Occasionally it feels like we’ve found our autumn rhythm, each morning creeping chillier and chillier towards dawn, the first golden leaves on the cottonwoods, the river suddenly dry after a six month season of trickling through the willows. Occasionally it seems like we are in balance–a dinner planned more than 1/2 an hour before mealtime, the fruit tidily preserved in jars or the freezer and no longer swarmed in fruit flies on the porch, the homework done in time, the instruments practiced, the press release mailed. We make it to the mountains, barely. We make it to bed and dream what dreams we can before the next morning arrives, a sliver more darkness edging the new day.
Extraordinary things happen: A book release at the bookstore with a crowd that laughs and cries in all the right places, that celebrate with me the triumph of having translated the inner world to the page, to poetry. Unexpected things take place, like a correspondence with college students in Los Angeles studying Refugia followed with a video conversation that leaves me stunned at the wisdom and compassion of young poets, of young people.
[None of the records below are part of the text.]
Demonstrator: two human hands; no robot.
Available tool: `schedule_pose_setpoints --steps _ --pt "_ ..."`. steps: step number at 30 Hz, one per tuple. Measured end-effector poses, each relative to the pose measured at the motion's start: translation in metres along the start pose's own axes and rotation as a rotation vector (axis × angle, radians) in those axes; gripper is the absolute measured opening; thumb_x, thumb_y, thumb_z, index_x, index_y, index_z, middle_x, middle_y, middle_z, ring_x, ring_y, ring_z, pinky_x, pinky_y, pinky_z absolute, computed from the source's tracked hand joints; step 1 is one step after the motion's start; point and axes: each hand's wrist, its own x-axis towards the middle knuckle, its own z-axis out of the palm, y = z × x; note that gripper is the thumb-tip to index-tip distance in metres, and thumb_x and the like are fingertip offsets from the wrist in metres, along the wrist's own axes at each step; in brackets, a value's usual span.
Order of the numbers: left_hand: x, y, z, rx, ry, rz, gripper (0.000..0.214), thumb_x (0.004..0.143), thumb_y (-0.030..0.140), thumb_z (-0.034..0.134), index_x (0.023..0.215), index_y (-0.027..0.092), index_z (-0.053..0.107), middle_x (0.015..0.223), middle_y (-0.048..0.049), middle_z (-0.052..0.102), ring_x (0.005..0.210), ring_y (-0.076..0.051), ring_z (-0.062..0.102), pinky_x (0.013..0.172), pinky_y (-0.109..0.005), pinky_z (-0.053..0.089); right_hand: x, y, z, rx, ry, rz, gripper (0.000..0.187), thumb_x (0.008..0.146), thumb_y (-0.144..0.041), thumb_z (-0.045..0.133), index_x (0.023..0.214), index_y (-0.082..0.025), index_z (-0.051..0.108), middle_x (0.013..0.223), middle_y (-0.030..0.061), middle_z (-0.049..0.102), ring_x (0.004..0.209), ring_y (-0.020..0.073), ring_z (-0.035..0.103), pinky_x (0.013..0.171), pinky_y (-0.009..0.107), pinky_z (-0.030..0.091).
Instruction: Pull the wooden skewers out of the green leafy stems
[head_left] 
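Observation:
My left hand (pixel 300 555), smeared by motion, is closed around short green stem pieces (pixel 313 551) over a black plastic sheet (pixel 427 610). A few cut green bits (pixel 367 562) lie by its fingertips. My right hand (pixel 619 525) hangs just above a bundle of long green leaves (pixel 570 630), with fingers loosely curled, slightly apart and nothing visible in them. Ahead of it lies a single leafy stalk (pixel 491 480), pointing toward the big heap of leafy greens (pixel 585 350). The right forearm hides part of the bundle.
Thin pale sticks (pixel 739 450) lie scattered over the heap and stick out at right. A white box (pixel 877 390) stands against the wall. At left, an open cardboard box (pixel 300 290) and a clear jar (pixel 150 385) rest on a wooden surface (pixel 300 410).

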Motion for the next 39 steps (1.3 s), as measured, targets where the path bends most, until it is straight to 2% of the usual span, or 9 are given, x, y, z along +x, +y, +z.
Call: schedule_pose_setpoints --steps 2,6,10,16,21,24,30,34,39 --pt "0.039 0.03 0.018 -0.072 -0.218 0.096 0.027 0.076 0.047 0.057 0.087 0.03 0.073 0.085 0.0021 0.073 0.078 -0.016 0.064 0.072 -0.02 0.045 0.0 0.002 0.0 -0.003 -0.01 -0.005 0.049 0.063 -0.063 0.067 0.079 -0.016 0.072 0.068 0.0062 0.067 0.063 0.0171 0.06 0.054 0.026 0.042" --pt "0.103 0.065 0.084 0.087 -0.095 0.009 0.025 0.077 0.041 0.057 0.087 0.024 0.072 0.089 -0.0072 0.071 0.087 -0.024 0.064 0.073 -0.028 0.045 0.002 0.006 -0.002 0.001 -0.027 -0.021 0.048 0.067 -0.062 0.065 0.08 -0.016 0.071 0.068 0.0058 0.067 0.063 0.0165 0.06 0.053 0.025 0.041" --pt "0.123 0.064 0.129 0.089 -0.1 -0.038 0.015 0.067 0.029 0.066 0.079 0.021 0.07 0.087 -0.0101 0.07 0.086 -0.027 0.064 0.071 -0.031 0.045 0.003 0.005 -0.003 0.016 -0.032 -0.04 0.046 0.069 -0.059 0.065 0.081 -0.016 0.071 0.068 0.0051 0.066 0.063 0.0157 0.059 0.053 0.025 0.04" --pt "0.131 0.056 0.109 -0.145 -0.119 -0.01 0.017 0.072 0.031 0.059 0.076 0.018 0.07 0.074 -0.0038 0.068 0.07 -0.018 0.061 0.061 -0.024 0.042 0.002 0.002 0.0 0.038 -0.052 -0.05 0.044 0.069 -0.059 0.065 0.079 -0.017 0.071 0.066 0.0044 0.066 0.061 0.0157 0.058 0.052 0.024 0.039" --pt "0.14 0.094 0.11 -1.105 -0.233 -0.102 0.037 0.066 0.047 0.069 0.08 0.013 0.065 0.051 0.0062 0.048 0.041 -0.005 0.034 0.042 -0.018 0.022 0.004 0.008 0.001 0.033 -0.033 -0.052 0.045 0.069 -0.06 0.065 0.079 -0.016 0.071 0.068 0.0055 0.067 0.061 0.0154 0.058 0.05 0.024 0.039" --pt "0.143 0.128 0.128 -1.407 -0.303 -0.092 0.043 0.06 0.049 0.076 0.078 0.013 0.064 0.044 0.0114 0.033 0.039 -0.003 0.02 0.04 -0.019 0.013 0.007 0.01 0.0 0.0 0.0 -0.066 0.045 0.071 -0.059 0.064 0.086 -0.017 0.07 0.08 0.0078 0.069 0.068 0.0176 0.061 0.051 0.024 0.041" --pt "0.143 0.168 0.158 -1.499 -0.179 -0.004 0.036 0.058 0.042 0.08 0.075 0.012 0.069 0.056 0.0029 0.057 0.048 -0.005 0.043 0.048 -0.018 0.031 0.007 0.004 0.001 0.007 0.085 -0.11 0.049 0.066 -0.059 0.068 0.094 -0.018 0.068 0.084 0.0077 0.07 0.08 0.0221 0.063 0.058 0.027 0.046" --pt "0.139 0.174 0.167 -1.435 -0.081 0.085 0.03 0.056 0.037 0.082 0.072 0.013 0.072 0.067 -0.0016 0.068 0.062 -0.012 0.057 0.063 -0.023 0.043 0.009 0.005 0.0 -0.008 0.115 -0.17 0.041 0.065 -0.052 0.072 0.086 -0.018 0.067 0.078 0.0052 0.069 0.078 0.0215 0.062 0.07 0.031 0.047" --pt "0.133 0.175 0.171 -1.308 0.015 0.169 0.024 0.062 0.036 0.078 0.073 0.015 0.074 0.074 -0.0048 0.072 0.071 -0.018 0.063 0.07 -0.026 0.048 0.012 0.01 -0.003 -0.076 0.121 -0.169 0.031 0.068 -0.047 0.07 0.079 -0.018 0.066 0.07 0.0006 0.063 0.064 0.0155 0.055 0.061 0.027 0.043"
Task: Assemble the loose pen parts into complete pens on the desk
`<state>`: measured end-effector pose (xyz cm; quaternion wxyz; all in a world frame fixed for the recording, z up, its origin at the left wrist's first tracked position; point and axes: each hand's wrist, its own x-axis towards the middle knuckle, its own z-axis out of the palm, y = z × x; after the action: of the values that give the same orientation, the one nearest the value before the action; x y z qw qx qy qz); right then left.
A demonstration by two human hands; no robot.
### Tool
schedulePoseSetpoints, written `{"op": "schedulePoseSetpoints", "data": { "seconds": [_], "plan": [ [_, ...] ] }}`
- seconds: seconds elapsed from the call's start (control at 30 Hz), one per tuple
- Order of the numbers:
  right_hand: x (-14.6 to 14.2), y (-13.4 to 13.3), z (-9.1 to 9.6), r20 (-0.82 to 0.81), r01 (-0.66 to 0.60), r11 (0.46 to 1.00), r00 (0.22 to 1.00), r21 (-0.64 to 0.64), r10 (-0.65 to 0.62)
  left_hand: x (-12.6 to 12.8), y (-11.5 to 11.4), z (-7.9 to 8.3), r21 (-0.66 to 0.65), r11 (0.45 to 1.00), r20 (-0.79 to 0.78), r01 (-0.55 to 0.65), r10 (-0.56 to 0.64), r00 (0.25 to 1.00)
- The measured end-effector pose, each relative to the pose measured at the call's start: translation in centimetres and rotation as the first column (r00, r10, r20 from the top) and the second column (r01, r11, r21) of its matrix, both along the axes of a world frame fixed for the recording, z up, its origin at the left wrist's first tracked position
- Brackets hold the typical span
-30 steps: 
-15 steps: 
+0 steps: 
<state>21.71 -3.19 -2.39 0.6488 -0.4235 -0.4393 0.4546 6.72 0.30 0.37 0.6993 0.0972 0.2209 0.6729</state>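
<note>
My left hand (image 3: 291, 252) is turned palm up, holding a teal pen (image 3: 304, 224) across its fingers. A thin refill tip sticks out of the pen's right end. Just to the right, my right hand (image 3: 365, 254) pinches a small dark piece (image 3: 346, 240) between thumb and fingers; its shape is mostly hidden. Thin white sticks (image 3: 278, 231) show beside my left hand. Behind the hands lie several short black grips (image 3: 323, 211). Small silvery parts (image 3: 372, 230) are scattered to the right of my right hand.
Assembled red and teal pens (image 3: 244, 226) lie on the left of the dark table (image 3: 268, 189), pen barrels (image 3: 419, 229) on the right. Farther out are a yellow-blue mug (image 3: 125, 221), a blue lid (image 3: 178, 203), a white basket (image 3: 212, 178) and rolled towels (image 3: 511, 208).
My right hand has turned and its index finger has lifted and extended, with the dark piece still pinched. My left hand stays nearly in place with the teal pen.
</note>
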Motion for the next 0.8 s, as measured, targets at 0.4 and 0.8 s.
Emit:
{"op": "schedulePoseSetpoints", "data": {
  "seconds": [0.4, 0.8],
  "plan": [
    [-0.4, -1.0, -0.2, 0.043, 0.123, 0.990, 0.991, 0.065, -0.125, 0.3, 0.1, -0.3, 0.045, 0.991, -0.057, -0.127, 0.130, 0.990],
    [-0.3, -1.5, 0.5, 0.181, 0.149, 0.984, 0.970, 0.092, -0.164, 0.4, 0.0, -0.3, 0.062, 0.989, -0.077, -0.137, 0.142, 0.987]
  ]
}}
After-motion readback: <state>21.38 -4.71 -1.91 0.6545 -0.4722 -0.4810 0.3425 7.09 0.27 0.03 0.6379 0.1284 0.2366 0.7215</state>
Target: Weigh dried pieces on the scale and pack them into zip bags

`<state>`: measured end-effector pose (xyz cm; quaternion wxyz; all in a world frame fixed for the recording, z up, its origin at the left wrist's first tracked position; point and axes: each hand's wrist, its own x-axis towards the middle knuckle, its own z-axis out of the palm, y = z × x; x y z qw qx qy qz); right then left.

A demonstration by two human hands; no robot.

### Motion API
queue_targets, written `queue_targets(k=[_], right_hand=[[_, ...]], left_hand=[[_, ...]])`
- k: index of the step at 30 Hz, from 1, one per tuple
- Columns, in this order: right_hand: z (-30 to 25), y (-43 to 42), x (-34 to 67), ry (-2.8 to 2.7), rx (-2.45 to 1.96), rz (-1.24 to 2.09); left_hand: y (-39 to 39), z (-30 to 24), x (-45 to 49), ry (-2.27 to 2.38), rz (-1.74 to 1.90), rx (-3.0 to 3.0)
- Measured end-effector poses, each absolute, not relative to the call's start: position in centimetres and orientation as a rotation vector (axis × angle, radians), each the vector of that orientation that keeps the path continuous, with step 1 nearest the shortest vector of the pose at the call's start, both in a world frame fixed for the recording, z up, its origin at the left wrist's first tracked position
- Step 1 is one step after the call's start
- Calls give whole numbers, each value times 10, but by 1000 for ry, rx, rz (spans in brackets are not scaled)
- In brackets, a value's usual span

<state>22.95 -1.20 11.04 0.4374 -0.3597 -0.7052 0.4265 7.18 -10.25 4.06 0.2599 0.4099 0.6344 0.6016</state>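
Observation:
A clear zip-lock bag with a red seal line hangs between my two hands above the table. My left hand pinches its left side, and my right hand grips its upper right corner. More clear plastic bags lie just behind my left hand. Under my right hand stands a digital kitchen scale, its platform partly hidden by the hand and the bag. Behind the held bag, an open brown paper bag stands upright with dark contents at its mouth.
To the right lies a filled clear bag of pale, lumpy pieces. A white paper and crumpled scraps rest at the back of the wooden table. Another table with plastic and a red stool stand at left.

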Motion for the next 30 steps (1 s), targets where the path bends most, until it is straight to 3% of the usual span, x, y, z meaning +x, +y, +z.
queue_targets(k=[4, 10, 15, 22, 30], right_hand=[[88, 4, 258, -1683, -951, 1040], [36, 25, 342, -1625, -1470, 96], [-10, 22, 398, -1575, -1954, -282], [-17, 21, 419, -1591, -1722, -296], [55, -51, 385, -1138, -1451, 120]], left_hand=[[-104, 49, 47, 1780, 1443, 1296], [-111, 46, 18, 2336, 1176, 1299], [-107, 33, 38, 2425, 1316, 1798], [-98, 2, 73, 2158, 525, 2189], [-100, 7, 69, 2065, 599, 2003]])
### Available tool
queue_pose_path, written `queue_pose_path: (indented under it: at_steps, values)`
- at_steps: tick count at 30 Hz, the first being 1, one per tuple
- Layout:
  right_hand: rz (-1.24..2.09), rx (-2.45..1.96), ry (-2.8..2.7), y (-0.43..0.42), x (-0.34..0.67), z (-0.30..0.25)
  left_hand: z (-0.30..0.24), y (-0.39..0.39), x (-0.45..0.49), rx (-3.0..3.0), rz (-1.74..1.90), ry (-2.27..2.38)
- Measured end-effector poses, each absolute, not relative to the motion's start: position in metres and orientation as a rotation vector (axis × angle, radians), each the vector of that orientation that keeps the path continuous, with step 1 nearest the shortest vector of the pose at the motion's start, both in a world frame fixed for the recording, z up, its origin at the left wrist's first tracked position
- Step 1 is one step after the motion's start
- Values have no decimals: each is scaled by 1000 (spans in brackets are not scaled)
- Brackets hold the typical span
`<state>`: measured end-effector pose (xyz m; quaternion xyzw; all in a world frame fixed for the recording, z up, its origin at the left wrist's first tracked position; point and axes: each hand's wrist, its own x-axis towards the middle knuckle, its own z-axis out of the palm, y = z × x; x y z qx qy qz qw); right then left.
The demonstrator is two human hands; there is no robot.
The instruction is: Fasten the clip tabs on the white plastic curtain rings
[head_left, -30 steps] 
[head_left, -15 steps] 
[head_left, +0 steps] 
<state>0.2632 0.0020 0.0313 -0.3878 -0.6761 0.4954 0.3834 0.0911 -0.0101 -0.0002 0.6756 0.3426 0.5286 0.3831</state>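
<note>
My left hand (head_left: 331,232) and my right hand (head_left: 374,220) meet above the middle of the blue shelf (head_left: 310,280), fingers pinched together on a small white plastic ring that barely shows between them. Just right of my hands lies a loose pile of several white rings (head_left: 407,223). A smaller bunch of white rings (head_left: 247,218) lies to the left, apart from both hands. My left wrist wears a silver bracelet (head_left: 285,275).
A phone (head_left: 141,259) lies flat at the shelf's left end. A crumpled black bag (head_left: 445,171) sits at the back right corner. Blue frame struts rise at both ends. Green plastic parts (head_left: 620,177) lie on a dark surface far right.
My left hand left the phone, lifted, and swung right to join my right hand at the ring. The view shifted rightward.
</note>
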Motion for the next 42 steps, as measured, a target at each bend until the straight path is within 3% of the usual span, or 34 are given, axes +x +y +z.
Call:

How fortunate I am to have such readers as these. They ask me about the making of poems, but also about hope, and about making art when the world seems to be ending. They ask about the ways in which generations merge–mother into daughter into grandmother. They ask about the proximity of beauty to death, and about how landscape informs language, creates meaning. They want to know about vulnerability. I have a great deal to say in reply.
I think about those questions, which are slight variations of the same ones I am always asking. I hold them lightly, but don’t let go. They swirl around inside me, make their way onto the page. Now and then, a poem happens. Not a lot has changed, really. I’m folding the laundry, jogging down the dry river trail, sweeping the floor. A couple mornings each week I drive in the darkness to the hospital to nurse those who are unwell. I light the candle, occasionally, at the dinner table. I say my silent prayers.